A few items you might have missed about politics around here:

• New York Democrats ventured to Westchester County last week for a state committee meeting that overwhelmingly sought to end fusion voting and candidates running for office on more than one party line. The move is significant, since the state Democratic Party usually reflects the views of its high, exalted, mystic ruler – Gov. Andrew M. Cuomo.

The party’s resolve to end New York’s status as one of only a handful of states allowing fusion might normally be considered final. Indeed, Democrats now rule over all of New York’s Capitol.

But the governor has taken no position on the issue, and it is not among the more than two dozen campaign finance and election reform measures he included in the budget. Still, 26 Senate Democrats (including Buffalo’s Tim Kennedy) last week asked Majority Leader Andrea Stewart-Cousins to omit any end-to-fusion measure in the budget. Translation: We support one of those important minor parties – Working Families – threatened by ending fusion.

The Senate Democrats’ letter underscores the state of New York politics in these still-early days of Democrats ruling Albany. They have dispatched Republican influence from the Capitol, and championed a slew of new and liberal measures. Now Senate Dems are emerging as a power in their own right.

They oppose ending fusion. The governor is ambivalent despite the stand of his own Democratic Party. It appears the status quo will remain – at least for now.

• Also from last week’s state Democratic conclave, Cuomo issued a “come on over to the house afterward” invite to many of those in Rye Brook for a reception – 143 miles north at the Governor’s Mansion in Albany – to honor Byron Brown, the outgoing chairman and mayor of Buffalo. The unexpected January change of leaders that reinstalled Jay Jacobs (the Nassau County chairman who had previously led state Dems under Cuomo) orchestrated by the governor proved awkward, unceremonious, and prompted more questions than answers.

The mayor, no doubt, appreciated last week’s gesture.

• Speaking of the mayor, the unofficial long-term mantra around City Hall these days is “strive for five,” and we don’t mean the old Wegmans slogan for daily fruits and vegetables. The next mayoral election is set for 2021, but Brown appears intent to not only equal Jim Griffin’s record of four terms as mayor of Buffalo, but even breaking it with an unprecedented five.

• New York continues to adapt to a new political calendar, which significantly advances when candidates declare, circulate designating petitions, raise money and hit the campaign trail.

Many changes now loom for State Supreme Court candidates, who used to be nominated by judicial conventions in late September. Former Erie County Republican Chairman Bob Davis, who notched his share of Supreme Court victories, used to lament the negatives of such a short campaign season for judges. They were forced to make their case throughout the eight counties of Western New York in the only effective way possible during the six or seven weeks before Election Day – on television. And that might cost $150,000.

The new calendar calls for judicial nominating conventions in July.

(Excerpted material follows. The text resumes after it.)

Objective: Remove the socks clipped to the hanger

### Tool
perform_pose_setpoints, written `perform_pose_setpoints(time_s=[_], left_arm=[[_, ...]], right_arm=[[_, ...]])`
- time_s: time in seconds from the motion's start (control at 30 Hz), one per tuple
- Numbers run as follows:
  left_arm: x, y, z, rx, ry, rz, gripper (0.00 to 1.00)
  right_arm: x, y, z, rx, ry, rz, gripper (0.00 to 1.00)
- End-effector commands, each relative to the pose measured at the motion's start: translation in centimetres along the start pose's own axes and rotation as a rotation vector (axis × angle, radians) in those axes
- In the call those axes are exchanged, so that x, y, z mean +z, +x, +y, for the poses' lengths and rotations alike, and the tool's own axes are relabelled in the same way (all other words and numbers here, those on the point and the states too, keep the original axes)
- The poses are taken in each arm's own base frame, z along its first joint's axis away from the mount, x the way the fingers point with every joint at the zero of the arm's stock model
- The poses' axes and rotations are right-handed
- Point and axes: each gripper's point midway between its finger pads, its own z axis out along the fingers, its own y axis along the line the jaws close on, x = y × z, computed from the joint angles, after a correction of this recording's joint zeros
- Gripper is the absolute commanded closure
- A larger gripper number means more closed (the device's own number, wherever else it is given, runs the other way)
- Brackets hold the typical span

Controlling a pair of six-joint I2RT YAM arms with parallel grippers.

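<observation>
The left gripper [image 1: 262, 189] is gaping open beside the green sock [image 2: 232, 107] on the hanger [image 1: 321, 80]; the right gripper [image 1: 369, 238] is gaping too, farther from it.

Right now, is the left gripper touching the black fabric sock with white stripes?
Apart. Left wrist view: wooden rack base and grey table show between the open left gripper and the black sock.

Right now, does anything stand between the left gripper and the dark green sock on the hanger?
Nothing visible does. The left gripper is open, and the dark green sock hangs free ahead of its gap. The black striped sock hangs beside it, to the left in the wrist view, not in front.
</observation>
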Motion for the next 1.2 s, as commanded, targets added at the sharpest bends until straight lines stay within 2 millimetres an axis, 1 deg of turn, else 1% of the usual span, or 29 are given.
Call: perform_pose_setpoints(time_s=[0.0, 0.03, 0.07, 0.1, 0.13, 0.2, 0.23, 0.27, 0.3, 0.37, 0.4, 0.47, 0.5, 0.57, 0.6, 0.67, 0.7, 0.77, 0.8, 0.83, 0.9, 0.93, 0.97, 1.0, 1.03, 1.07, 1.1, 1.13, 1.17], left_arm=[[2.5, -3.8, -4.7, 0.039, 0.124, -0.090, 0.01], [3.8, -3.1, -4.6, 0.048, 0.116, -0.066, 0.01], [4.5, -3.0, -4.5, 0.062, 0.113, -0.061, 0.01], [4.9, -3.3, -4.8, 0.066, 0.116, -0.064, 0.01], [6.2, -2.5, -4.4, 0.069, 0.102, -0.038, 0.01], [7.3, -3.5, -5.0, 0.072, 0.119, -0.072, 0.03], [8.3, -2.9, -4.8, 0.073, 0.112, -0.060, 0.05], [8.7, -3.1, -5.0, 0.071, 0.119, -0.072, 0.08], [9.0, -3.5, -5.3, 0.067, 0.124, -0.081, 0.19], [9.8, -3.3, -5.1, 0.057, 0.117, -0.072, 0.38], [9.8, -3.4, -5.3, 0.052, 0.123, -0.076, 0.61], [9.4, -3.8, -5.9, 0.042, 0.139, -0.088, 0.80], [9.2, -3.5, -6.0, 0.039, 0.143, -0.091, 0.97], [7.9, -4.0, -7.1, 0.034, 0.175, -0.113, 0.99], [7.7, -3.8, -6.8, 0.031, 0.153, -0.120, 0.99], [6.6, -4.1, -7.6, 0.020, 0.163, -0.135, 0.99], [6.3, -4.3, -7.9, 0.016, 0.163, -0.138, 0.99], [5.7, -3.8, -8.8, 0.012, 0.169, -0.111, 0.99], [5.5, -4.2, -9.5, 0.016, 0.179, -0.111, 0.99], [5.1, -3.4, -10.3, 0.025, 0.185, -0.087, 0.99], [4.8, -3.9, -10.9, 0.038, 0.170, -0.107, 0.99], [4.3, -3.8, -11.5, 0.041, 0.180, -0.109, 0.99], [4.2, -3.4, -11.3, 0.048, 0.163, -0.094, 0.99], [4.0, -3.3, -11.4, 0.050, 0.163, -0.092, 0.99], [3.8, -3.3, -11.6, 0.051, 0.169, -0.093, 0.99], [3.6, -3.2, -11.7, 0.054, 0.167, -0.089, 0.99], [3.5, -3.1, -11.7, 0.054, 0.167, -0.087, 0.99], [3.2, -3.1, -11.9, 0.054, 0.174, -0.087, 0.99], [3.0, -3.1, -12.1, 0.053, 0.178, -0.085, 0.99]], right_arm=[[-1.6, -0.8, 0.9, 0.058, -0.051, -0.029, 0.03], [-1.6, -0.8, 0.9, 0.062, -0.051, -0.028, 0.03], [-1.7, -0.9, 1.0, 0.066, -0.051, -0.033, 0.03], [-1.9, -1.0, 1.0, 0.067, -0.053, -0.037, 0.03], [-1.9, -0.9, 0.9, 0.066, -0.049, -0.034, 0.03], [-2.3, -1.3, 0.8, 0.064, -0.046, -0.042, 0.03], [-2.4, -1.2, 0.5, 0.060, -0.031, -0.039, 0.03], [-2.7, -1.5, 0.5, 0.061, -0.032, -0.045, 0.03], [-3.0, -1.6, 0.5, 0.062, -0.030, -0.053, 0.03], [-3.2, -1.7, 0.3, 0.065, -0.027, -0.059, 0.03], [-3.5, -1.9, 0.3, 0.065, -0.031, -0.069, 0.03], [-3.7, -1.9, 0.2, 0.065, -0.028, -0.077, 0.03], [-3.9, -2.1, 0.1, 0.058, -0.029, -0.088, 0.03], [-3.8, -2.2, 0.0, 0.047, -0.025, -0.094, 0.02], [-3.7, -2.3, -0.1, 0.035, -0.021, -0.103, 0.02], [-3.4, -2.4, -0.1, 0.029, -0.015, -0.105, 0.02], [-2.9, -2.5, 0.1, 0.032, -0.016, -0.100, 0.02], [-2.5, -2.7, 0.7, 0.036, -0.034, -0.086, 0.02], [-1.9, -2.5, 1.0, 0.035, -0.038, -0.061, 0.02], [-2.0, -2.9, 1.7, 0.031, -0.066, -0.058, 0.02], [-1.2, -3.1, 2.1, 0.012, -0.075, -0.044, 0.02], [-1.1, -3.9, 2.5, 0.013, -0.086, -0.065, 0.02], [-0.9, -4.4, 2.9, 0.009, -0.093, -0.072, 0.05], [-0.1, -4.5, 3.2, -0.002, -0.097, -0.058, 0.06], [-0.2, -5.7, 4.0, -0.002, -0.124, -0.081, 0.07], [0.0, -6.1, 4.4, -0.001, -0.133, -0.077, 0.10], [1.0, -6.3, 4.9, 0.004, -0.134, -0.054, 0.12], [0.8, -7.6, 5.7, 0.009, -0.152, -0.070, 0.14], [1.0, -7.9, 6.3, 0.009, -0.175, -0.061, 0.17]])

That at least allows for longer campaigns for judge candidates, but the consequences of raising money and wrangling the controversial process remain to be seen.

• Still on the new calendar, you could formerly count as a rite of campaign season former Legislator Lynn Marinelli honing her considerable retail political skills at front doors in North Buffalo and the Town of Tonawanda. She and others like her would often linger on the porch during those balmy evenings to visit and talk about “stuff.”

But the new calendar brought candidates to your door for petition signatures starting Feb. 26. And few voters are lingering, let alone opening their doors in the sub-freezing temperatures. And where do they get pens that don’t freeze anyway?